CROP is currently being implemented by the OECS Commission on behalf of five of its member states: Dominica, Grenada, Saint Lucia, St. Kitts and Nevis and St. Vincent and the Grenadines.
The project seeks to strengthen Ocean Governance as well as Coastal and Marine Spatial Planning and develop a Regional Marine Spatial Planning Framework for the wider OECS region.
In this round of consultation policy makers and key stakeholders in the maritime sector will be engaged to review and refine the draft coastal and marine spatial plans that were devised in the first two rounds of consultations among the five countries.
Project Manager, Susana Scott spoke on the importance of the consultative stage in developing the Coastal Master Plans and Marine Spatial Plans for Member States.

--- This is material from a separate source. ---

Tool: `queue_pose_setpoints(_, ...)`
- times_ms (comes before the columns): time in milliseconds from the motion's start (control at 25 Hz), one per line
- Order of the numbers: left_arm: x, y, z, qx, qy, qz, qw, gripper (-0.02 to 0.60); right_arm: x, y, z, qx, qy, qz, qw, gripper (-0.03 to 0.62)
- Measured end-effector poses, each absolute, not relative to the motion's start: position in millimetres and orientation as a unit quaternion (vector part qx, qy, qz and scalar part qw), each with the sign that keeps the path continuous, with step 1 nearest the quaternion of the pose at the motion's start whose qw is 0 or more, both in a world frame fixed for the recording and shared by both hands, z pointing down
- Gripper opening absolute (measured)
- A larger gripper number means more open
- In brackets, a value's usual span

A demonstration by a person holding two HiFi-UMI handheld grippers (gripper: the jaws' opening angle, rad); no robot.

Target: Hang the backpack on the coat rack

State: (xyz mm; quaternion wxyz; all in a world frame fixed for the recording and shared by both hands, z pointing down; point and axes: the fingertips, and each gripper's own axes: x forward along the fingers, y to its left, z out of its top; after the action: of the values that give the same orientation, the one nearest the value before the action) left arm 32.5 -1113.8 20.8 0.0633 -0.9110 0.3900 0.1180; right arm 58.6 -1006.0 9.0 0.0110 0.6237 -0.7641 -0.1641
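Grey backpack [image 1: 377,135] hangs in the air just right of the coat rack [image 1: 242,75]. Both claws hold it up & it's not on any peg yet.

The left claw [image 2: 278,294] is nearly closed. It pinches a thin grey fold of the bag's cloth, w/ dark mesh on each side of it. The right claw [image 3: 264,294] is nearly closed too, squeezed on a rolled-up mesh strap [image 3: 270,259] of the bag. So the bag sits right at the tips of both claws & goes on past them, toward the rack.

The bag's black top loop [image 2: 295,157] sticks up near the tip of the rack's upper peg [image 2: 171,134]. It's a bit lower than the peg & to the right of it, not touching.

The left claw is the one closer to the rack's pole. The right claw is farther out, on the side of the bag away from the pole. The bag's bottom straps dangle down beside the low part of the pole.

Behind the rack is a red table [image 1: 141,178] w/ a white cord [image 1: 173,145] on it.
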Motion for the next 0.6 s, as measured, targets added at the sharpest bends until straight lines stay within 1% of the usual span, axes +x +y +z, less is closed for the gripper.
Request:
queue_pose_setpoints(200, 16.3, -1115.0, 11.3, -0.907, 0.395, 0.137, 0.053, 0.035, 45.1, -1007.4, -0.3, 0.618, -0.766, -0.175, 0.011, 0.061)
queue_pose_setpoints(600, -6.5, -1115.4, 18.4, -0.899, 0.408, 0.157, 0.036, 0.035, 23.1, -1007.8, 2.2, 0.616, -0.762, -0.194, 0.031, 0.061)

“The first and second round of consultations helped to collate information to design the plans and now that we have these drafts, they will be taken again to stakeholders to be able to refine the products. After that, we will have regional validation meetings to validate that these are the documents that will be carried forward.”

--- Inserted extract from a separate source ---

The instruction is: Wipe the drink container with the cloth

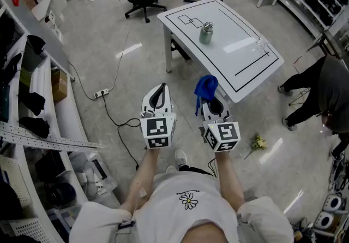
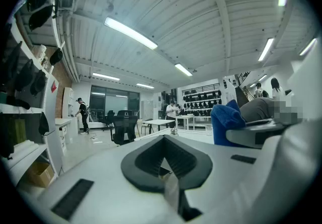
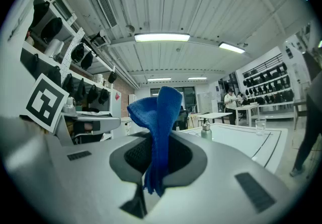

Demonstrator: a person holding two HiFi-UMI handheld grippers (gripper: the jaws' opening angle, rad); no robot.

The consultations which are being held virtually are being facilitated by Dillon Consulting Ltd., the consulting firm spearheading the Coastal and Marine Spatial Planning component of the Caribbean Regional Oceanscape Project.
Ruth Blyther is the Director of The Nature Conservancy’s Eastern Caribbean Program based in the US Virgin Islands. In this video Ruth shares her perspective of the importance of striving to understand others’ needs in order to achieve conservation wins. This video is featured on the CROP Web site.
St. Kitts & Nevis was the first of the five countries to hold its third round of national consultations, October 27-29th; Saint Lucia will follow this week; Grenada and St. Vincent & The Grenadines’ consultations are scheduled for November 17-19 and Dominica’s is scheduled for November 24 -26.
Ocean resources in the Caribbean have the potential to make a much greater contribution to poverty reduction and shared prosperity for the region’s growing population of 40 million, and to increase their resilience to climate change.
However, the natural systems underpinning the health of the Caribbean Sea are changing at an alarming rate and scale, largely due to human action occurring in the context of weak institutions. The Caribbean region has been at the forefront of a movement towards a blue economy. The region is home to a growing number of developing states that share the Caribbean Sea and have embraced the concept as the centerpiece of future growth strategies.
Within the region, the Organization of Eastern Caribbean States (OECS) Commission has established an Ocean Governance and Fisheries Program with a mandate to support articulation of clear policy frameworks for governance of the many economic activities dependent on the Caribbean Sea and to promote greater consideration of the ecosystem functions and services which the ocean provides for member states. Further, the OECS Heads of Government endorsed the Eastern Caribbean Regional Ocean Policy (ECROP) in 2013.